--- DIRECTIONS ---
All the data should be printed again exactly as written.

--- DATASET EXCERPT ---
-- -- --

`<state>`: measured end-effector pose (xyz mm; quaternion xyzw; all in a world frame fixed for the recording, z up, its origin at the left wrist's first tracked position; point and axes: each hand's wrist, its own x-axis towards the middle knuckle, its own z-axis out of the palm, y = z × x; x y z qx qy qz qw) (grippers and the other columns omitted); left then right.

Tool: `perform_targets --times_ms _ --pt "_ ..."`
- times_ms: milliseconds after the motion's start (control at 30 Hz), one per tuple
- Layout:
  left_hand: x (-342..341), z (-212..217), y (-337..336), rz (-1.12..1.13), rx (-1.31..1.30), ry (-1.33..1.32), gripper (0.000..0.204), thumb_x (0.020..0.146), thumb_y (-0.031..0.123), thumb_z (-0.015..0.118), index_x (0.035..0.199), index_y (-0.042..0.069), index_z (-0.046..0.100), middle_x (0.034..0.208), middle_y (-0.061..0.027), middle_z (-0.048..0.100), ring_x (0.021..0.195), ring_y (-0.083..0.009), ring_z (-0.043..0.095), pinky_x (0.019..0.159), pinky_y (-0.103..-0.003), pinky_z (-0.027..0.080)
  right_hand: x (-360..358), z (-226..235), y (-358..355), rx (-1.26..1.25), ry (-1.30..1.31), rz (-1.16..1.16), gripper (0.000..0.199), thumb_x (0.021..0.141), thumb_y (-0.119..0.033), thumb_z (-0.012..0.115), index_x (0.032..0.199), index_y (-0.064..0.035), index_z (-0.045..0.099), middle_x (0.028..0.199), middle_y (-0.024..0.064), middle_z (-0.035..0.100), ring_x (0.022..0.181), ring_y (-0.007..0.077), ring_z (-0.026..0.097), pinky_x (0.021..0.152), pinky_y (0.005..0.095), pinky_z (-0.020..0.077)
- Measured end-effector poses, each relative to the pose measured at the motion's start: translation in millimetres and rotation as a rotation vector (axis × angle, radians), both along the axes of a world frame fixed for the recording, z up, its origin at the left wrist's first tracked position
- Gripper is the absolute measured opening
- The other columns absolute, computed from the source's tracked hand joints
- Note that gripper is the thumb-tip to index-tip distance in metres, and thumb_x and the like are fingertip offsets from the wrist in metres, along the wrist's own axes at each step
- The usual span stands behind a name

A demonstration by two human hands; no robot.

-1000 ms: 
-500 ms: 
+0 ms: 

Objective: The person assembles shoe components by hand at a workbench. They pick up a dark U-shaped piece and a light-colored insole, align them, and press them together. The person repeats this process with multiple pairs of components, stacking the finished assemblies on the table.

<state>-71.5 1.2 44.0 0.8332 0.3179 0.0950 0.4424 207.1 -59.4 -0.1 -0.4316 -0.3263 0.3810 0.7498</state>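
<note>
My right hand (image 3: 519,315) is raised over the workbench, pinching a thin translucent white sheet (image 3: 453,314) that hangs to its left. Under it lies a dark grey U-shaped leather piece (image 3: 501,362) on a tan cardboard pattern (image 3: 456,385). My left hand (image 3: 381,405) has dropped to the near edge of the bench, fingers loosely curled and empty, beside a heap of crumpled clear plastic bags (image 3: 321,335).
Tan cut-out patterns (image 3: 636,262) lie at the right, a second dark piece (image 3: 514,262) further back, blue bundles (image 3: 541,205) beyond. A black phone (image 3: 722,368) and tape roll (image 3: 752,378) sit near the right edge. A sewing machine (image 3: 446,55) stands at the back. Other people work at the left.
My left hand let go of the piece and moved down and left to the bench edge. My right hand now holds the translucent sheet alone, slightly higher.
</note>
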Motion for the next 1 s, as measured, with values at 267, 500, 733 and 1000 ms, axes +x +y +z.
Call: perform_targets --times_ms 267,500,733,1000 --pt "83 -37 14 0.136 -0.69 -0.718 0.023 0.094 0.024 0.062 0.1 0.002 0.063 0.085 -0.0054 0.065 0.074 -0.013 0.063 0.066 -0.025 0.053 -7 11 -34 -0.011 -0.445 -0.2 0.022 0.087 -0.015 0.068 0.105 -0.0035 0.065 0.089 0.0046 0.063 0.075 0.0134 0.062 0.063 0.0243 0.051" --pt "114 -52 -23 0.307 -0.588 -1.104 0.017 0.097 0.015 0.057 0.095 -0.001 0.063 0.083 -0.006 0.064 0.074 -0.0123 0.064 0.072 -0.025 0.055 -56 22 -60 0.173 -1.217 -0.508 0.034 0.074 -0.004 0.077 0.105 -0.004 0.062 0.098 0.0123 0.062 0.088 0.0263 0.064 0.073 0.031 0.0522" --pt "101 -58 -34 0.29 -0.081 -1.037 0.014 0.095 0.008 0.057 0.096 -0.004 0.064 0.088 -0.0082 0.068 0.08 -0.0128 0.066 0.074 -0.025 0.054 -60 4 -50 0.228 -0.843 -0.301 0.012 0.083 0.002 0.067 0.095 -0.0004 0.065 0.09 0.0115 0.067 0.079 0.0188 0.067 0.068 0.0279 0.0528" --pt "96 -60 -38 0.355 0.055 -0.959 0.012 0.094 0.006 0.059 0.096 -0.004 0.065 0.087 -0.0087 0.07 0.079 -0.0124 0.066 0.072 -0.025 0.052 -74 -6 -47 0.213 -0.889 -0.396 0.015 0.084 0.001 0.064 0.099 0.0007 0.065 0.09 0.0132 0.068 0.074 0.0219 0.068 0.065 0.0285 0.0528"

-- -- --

--- WRITTEN ANSWER ---
`<state>`: measured end-effector pose (xyz mm; quaternion xyzw; all in a world frame fixed for the recording, z up, its origin at the left wrist's first tracked position; point and axes: each hand's wrist, its own x-axis towards the middle knuckle, its own z-axis out of the palm, y = z × x; x y z qx qy qz qw) (grippers and the other columns omitted); left then right.

Tool: `perform_targets --times_ms _ --pt "_ ..."`
- times_ms: milliseconds after the motion's start (control at 30 Hz), one per tuple
- Layout:
  left_hand: x (-342..341), z (-212..217), y (-337..336), rz (-1.12..1.13), rx (-1.31..1.30), ry (-1.33..1.32), gripper (0.000..0.204), thumb_x (0.020..0.146), thumb_y (-0.031..0.123), thumb_z (-0.015..0.118), index_x (0.035..0.199), index_y (-0.042..0.069), index_z (-0.046..0.100), middle_x (0.034..0.208), middle_y (-0.061..0.027), middle_z (-0.048..0.100), ring_x (0.021..0.195), ring_y (-0.083..0.009), ring_z (-0.043..0.095), pinky_x (0.019..0.159), pinky_y (-0.103..-0.003), pinky_z (-0.027..0.080)
  right_hand: x (-360..358), z (-226..235), y (-358..355), rx (-1.26..1.25), ry (-1.30..1.31), rz (-1.16..1.16), gripper (0.000..0.199), thumb_x (0.021..0.141), thumb_y (-0.119..0.033), thumb_z (-0.012..0.115), index_x (0.032..0.199), index_y (-0.064..0.035), index_z (-0.045..0.099), middle_x (0.028..0.199), middle_y (-0.024..0.064), middle_z (-0.035..0.100), ring_x (0.022..0.181), ring_y (-0.007..0.077), ring_z (-0.026..0.097), pinky_x (0.021..0.152), pinky_y (0.005..0.095), pinky_z (-0.020..0.077)
- Measured end-effector poses, each relative to the pose measured at the motion's start: translation in millimetres and rotation as a rotation vector (axis × angle, radians), both along the axes of a world frame fixed for the recording, z up, its origin at the left wrist's first tracked position
- Gripper is the absolute measured opening
- The other columns absolute, computed from the source's tracked hand joints
- Note that gripper is the thumb-tip to index-tip distance in metres, and thumb_x and the like are fingertip offsets from the wrist in metres, along the wrist's own axes at each step
- The usual span stands behind a name

A demonstration by two human hands; no robot.

-1000 ms: 
-500 ms: 
+0 ms: 

Objective: The person assembles shoe components by hand at a workbench. They pick up a dark U-shaped piece and a light-colored insole, align them, and press them together. The person repeats this process with multiple pairs of components, stacking the finished assemblies on the table.

<state>-71.5 1.2 44.0 0.8332 0.3179 0.0950 0.4424 207.1 -59.4 -0.1 -0.4316 -0.3263 0.3810 0.7498</state>
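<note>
My right hand (image 3: 519,315) is raised over the workbench, pinching a thin translucent white sheet (image 3: 453,314) that hangs to its left. Under it lies a dark grey U-shaped leather piece (image 3: 501,362) on a tan cardboard pattern (image 3: 456,385). My left hand (image 3: 381,405) has dropped to the near edge of the bench, fingers loosely curled and empty, beside a heap of crumpled clear plastic bags (image 3: 321,335).
Tan cut-out patterns (image 3: 636,262) lie at the right, a second dark piece (image 3: 514,262) further back, blue bundles (image 3: 541,205) beyond. A black phone (image 3: 722,368) and tape roll (image 3: 752,378) sit near the right edge. A sewing machine (image 3: 446,55) stands at the back. Other people work at the left.
My left hand let go of the piece and moved down and left to the bench edge. My right hand now holds the translucent sheet alone, slightly higher.
</note>
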Motion for the next 1 s, as measured, with values at 267, 500, 733 and 1000 ms, axes +x +y +z.
Call: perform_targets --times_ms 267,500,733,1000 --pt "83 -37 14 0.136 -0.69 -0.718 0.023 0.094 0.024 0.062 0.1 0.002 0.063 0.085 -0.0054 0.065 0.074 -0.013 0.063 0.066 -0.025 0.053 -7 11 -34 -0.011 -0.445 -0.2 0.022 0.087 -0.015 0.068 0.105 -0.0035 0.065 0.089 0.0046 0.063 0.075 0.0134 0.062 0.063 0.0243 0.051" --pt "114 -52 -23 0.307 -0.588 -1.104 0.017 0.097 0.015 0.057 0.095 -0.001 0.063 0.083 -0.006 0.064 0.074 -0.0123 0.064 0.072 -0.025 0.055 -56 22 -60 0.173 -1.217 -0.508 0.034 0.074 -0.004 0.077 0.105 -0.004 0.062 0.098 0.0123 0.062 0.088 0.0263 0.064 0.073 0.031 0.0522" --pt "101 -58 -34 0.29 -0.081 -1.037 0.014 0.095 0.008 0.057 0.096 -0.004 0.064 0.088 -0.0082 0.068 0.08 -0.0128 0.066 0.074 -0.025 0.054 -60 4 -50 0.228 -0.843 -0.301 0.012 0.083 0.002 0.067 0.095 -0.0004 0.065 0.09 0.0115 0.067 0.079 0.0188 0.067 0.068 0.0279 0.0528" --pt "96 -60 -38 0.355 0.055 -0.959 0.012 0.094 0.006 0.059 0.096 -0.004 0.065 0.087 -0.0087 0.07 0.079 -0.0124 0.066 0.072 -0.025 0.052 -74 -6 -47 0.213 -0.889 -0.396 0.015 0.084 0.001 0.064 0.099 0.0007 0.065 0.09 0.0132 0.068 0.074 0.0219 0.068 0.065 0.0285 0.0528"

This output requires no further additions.